8. Waivers. No waiver by any party of any default with respect to any provision, condition or requirement of this Agreement shall be deemed to be a continuing waiver in the future or a waiver of any other provision, condition or requirement hereof, nor shall any delay or omission of any party to exercise any right hereunder in any manner impair the exercise of any such right accruing to it thereafter.
9. Headings. The article, section and subsection headings in this Agreement are for convenience only and shall not constitute a part of this Agreement for any other purpose and shall not be deemed to limit or affect any of the provisions hereof.
10. Successors and Assigns. This Agreement shall be binding upon and inure to the benefit of the parties and their successors and assigns.
11. Governing Law. To the fullest extent permitted by law, this Agreement shall be governed by and construed in accordance with the internal laws of the State of California, without giving effect to any of the conflicts of law principles which would result in the application of the substantive law of another jurisdiction.
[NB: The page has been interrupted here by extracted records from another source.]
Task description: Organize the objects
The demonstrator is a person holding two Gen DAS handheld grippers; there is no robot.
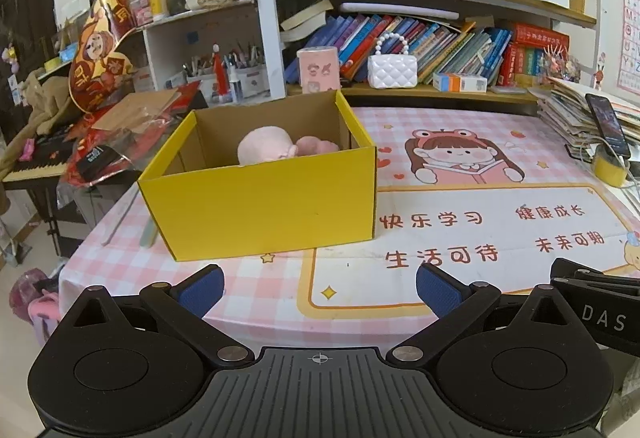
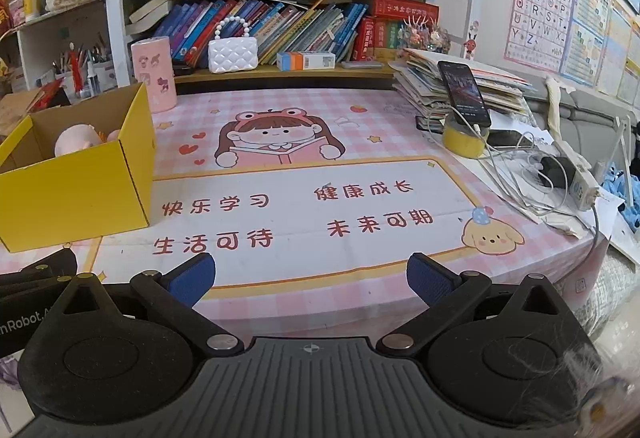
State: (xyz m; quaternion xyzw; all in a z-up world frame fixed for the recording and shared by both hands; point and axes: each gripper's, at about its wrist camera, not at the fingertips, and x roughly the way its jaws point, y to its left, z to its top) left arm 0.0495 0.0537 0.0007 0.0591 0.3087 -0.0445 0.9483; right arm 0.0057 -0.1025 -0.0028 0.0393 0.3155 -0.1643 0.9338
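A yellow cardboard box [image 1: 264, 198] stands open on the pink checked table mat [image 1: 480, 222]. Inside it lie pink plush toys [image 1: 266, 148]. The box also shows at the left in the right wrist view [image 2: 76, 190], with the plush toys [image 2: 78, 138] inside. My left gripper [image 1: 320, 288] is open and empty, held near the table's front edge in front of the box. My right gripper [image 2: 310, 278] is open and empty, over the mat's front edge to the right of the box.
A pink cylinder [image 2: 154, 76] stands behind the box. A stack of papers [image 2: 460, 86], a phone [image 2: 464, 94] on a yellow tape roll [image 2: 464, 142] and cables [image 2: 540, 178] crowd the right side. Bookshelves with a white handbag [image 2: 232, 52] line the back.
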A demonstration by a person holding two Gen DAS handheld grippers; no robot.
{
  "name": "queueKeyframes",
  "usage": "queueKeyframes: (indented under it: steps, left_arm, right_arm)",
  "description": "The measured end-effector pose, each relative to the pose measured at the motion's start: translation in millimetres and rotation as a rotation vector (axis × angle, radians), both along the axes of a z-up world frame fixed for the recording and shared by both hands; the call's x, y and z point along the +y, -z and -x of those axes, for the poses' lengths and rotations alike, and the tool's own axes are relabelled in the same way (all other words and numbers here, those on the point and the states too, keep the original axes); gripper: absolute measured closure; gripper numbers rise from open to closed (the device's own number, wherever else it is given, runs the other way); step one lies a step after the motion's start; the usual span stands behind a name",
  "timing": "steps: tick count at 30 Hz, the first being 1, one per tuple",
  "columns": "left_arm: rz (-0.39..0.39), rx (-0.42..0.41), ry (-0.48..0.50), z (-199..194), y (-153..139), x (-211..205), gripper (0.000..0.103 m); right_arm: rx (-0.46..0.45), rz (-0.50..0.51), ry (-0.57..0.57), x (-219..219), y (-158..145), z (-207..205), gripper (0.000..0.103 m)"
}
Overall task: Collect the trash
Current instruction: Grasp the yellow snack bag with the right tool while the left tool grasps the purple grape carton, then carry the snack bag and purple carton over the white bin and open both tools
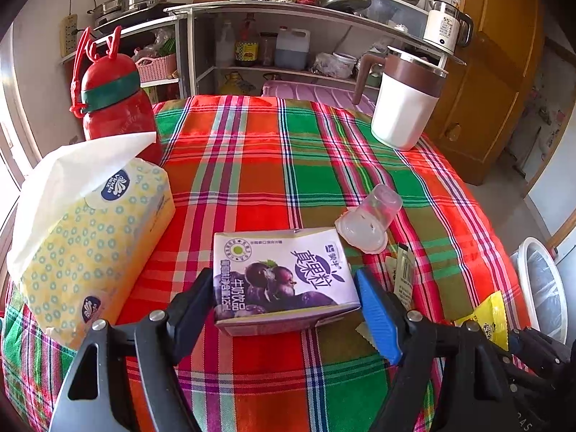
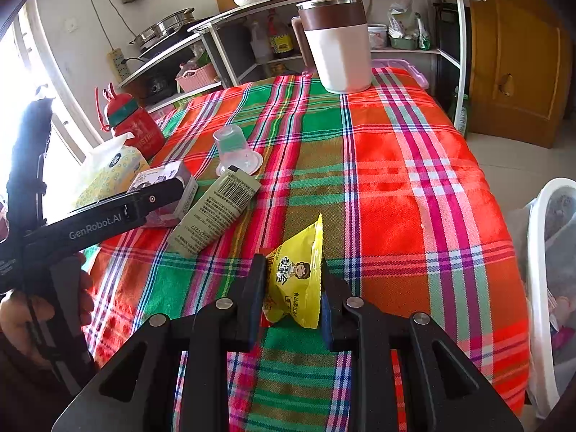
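The left gripper point(image 1: 284, 298) straddles the milk carton point(image 1: 284, 280) near the table's point(image 1: 252, 165) front edge, fingers apart.

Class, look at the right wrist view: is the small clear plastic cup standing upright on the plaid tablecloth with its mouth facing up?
No: the small clear plastic cup sits upside down, its wide rim flat on the red and green plaid tablecloth and its closed base on top.

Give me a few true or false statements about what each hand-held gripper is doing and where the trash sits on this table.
1. The right hand-held gripper grips a yellow snack packet. True.
2. The left hand-held gripper is shut on the clear plastic cup. False: it brackets the purple milk carton; the cup lies beyond.
3. The red bottle lies on its side. False: it stands upright.
4. The white bin stands beside the table. True.
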State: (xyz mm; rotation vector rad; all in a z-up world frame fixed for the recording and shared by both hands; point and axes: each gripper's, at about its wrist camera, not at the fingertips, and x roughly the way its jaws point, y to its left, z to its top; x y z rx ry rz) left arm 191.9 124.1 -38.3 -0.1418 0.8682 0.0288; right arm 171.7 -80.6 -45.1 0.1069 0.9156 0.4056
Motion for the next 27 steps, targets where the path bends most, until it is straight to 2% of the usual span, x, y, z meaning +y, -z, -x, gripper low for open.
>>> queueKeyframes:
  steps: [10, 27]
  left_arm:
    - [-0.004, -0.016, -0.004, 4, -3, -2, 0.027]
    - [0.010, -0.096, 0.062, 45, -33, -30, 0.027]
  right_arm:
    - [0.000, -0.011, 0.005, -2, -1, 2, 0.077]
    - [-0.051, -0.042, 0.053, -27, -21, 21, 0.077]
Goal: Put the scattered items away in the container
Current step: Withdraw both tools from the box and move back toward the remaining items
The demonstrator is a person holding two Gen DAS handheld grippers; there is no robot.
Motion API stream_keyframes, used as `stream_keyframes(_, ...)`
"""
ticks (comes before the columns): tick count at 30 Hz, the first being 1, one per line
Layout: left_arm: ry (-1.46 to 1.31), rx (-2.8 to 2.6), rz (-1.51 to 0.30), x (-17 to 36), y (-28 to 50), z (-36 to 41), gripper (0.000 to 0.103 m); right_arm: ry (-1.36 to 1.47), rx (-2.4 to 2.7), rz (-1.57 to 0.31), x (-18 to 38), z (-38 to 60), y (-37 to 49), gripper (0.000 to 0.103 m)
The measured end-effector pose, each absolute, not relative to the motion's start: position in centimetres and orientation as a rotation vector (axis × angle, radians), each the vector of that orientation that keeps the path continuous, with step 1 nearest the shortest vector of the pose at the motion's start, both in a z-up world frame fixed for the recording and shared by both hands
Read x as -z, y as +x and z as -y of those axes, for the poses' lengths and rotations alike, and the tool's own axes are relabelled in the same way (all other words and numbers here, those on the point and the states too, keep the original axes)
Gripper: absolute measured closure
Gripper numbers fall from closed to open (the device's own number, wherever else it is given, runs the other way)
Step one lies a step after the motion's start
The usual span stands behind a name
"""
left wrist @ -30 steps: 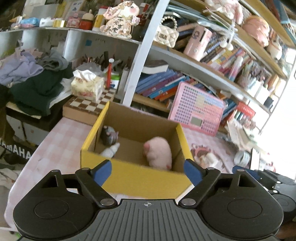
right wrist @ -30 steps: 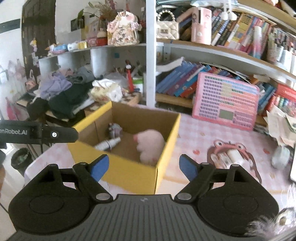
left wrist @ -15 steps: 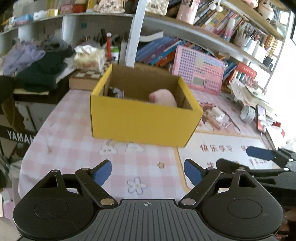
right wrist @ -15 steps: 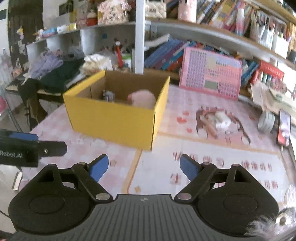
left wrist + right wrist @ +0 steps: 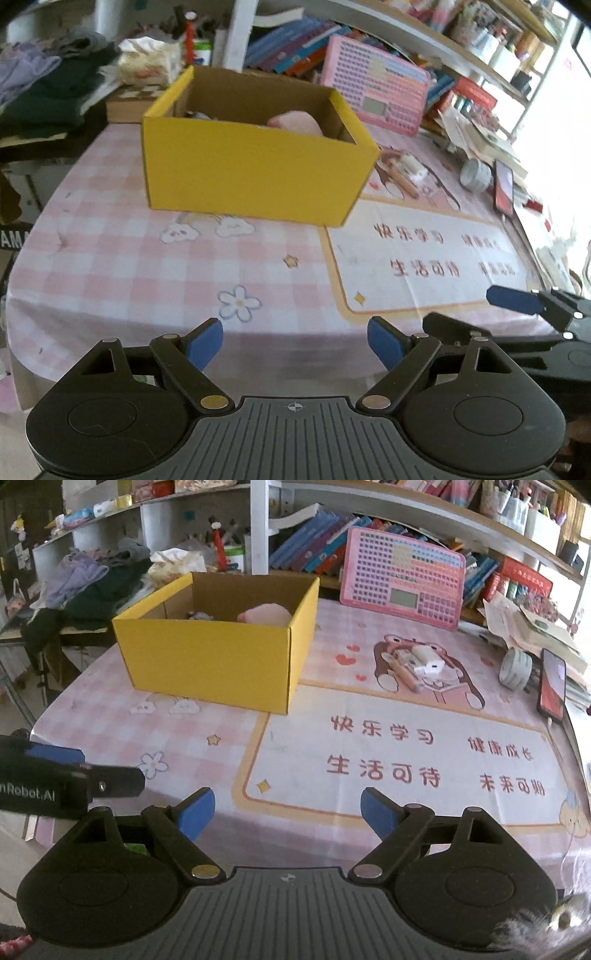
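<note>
A yellow cardboard box (image 5: pixel 251 173) stands on the pink checked tablecloth; it also shows in the right wrist view (image 5: pixel 210 661). A pink plush toy (image 5: pixel 295 123) lies inside it, with a small grey item (image 5: pixel 199 616) beside it. My left gripper (image 5: pixel 295 341) is open and empty, low over the table's near edge, well short of the box. My right gripper (image 5: pixel 288 812) is open and empty, at the near edge to the right of the left one. A white charger (image 5: pixel 428 664) and a wooden stick (image 5: pixel 404 674) lie on the bear picture right of the box.
A printed mat (image 5: pixel 406 753) covers the table's right half. A tape roll (image 5: pixel 515 666) and a phone (image 5: pixel 552 688) lie at the right edge. A pink board (image 5: pixel 402 578) leans on bookshelves behind. Clothes (image 5: pixel 44 85) pile at the left.
Both grippers have pulled back from over the box to the table's near edge and dropped lower. The box and its contents have stayed put.
</note>
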State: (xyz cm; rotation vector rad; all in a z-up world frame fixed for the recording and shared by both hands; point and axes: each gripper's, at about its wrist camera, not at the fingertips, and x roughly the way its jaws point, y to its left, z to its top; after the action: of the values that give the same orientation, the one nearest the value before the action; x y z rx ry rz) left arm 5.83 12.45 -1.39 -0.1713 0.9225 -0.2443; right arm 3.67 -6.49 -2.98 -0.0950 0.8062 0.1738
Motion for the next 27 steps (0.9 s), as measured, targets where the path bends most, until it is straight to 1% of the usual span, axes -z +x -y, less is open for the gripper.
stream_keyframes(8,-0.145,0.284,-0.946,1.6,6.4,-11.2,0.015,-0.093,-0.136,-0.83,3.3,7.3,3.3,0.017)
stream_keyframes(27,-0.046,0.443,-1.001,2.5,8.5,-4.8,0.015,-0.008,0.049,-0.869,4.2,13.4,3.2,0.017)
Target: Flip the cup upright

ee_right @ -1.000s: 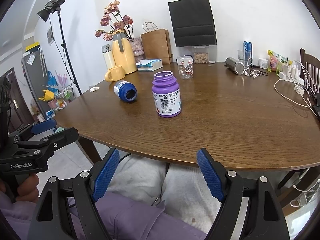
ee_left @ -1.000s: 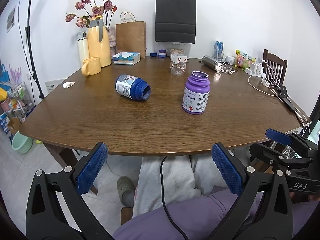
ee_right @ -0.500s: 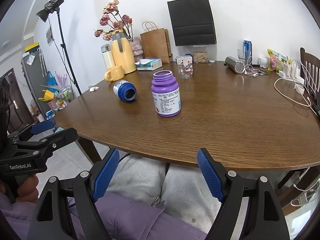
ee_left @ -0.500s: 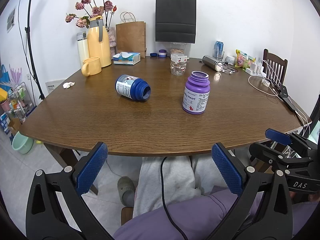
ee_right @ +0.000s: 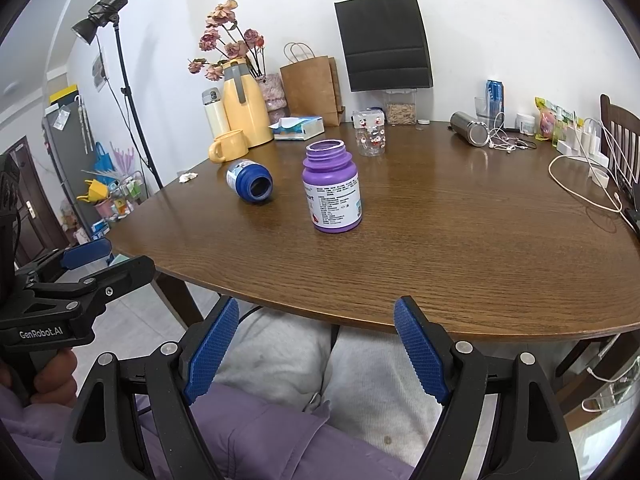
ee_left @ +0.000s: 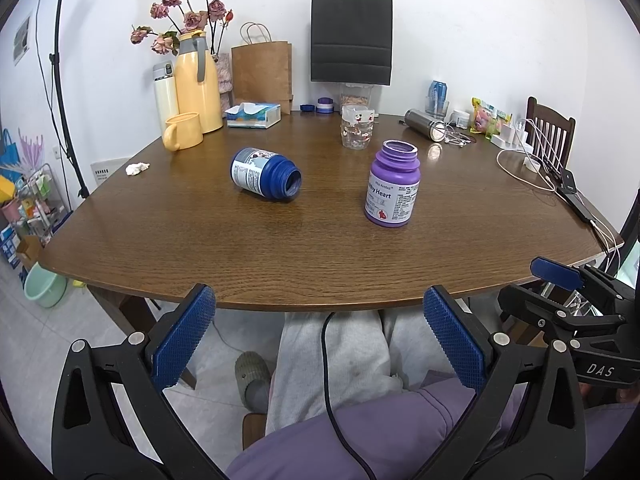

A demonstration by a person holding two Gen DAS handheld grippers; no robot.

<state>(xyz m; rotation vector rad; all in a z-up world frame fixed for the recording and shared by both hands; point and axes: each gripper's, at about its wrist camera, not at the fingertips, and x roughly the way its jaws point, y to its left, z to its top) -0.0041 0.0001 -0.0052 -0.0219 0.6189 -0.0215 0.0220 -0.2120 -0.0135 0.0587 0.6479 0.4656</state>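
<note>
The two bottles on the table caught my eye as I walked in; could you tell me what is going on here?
A seated person holds a gripper in each hand, both open and empty, short of the table's near edge. The left gripper and right gripper touch nothing. The blue bottle lies on its side, uncapped, mouth toward the person, apparently the thing to stand up. The purple bottle beside it stands upright, also uncapped.

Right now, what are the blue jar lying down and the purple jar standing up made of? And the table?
The blue jar looks like smooth, glossy plastic: even colour, moulded threaded neck, paper label. The purple jar looks the same, opaque plastic with a soft shine and a printed label. The table looks like varnished wood, or a wood-look veneer: grain lines show and it reflects light.
</note>
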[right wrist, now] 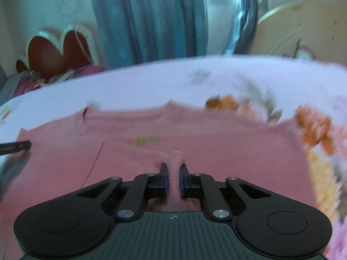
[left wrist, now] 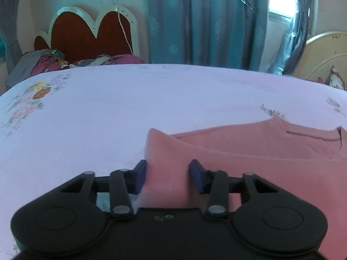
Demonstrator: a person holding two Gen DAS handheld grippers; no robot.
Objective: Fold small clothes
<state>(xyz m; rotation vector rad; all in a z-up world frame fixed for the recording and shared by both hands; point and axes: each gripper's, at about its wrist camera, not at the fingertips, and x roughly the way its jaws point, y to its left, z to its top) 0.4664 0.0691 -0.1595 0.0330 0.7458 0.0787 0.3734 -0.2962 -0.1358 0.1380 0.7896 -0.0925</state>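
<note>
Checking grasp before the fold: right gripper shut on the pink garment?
Shut. The right gripper pinches a ribbed edge of the pink garment between its pads.

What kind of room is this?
Most likely a bedroom: a bed with a floral sheet, a heart-shaped headboard and blue curtains.

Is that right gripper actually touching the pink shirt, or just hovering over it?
Touching. In the right wrist view, the right gripper has its two blue pads pressed against a ribbed fold of the pink shirt, pinched upright between them with no gap on either side.
</note>
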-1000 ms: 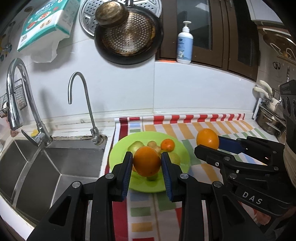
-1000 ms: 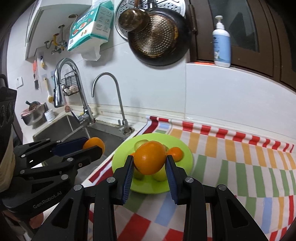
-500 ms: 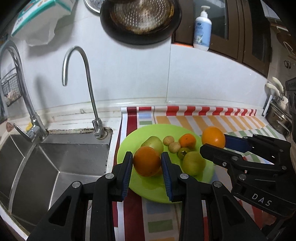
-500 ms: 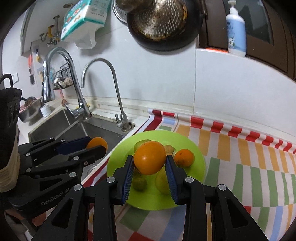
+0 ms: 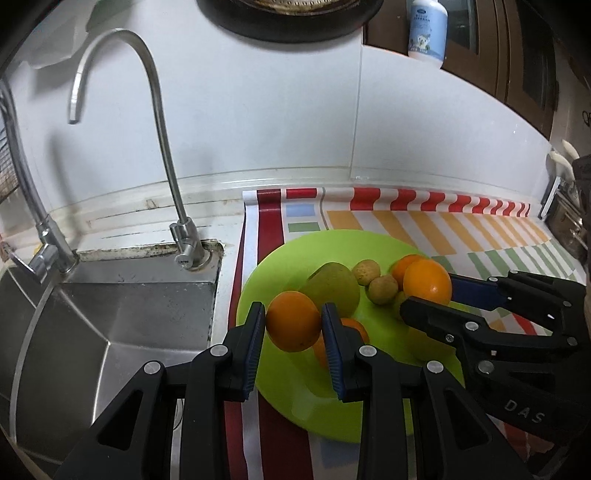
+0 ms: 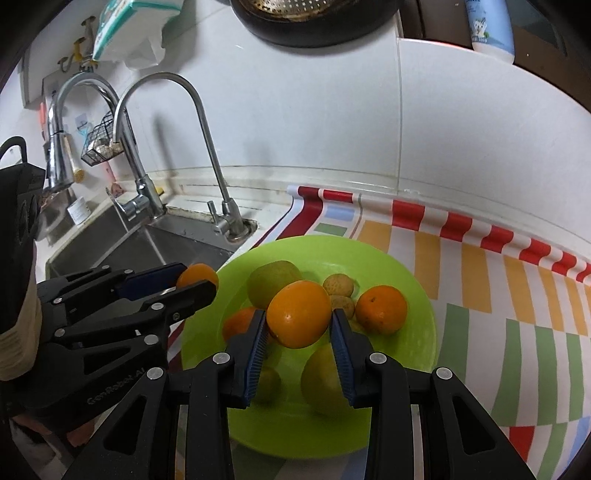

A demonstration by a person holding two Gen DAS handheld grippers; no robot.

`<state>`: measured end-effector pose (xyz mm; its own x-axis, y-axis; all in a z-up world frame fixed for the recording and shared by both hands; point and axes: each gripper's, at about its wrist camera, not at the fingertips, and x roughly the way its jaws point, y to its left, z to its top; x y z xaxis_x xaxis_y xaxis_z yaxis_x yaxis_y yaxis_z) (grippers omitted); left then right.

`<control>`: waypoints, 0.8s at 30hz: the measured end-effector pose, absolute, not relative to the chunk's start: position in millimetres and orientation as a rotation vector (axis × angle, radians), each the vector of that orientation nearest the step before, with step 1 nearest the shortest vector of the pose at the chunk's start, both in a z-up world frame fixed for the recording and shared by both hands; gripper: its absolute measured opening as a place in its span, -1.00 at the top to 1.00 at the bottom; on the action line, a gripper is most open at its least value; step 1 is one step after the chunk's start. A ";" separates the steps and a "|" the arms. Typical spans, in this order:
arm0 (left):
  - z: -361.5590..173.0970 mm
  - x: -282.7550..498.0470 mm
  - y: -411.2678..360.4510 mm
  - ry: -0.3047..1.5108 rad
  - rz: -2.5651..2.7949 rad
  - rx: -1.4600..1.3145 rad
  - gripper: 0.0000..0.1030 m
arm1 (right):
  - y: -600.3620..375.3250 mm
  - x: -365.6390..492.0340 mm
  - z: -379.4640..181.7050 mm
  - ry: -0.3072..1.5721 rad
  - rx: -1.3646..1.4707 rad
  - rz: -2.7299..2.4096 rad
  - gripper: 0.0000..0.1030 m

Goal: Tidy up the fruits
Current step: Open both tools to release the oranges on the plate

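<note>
A lime green plate [image 5: 334,238] [image 6: 406,266] lies on a striped mat beside the sink. It holds a green pear [image 5: 334,286] [image 6: 269,278], two small tan fruits [image 5: 373,280] [image 6: 340,286], small oranges [image 6: 382,309] and greenish fruits [image 6: 319,373]. My left gripper [image 5: 293,321] is shut on an orange [image 5: 293,320] over the plate's left edge; it also shows in the right wrist view [image 6: 197,277]. My right gripper [image 6: 298,319] is shut on a second orange [image 6: 298,318] above the plate's middle; it also shows in the left wrist view [image 5: 427,281].
A steel sink [image 5: 110,317] lies left of the plate, with a thin curved tap [image 5: 162,155] and a larger faucet [image 6: 74,122] behind it. A dark pan [image 6: 314,22] hangs on the white wall. A soap bottle [image 5: 426,31] stands on the ledge. Metal cookware [image 5: 569,218] is at far right.
Both grippers have moved forward and down toward the plate, each still holding its orange. The plate and fruits look larger and nearer.
</note>
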<state>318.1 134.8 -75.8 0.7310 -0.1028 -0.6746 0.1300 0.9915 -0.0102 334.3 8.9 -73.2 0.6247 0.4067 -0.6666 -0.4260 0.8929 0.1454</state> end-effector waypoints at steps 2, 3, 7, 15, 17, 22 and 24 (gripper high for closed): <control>-79.4 322.3 134.1 0.751 -0.140 0.041 0.39 | 9.6 337.2 -75.5 0.761 -0.028 0.474 0.31; -80.4 323.6 133.5 0.756 -0.144 0.043 0.37 | 9.7 338.1 -76.2 0.761 -0.028 0.470 0.31; -77.3 321.5 132.1 0.737 -0.135 0.052 0.15 | 7.0 339.3 -76.5 0.768 -0.022 0.449 0.21; -58.8 298.8 127.2 0.700 -0.122 0.069 0.12 | -6.6 322.7 -64.6 0.730 -0.012 0.406 0.18; -54.4 291.2 125.1 0.694 -0.118 0.069 0.11 | -12.0 316.5 -61.6 0.723 -0.008 0.393 0.18; -42.3 273.8 118.8 0.677 -0.116 0.058 0.10 | -23.8 296.7 -52.2 0.699 0.006 0.358 0.18; -37.2 266.1 115.6 0.667 -0.118 0.058 0.10 | -28.6 287.4 -47.6 0.688 0.013 0.347 0.18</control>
This Agreement shall not be interpreted or construed with any presumption against the party causing this Agreement to be drafted.
12. Counterparts. This Agreement may be executed in any number of counterparts, all of which taken together shall constitute one and the same instrument and shall become effective when counterparts have been signed by each party and delivered to the other parties hereto, it being understood that all parties need not sign the same counterpart.
13. Disclosure of Transaction. The Company shall, in its Annual Report on Form 10-K, describe the material terms of the transactions contemplated hereby and thereby, with the filing of the Form 10-K and a press release to be made no later than April 1, 2013. The Company will provide representatives from Tang Capital Partners, LP and Boxer Capital, LLC with the opportunity to review and approve the language describing the transactions to be used in the 10-K and press release prior to issuance and filing, respectively, which approval will not be unreasonably withheld.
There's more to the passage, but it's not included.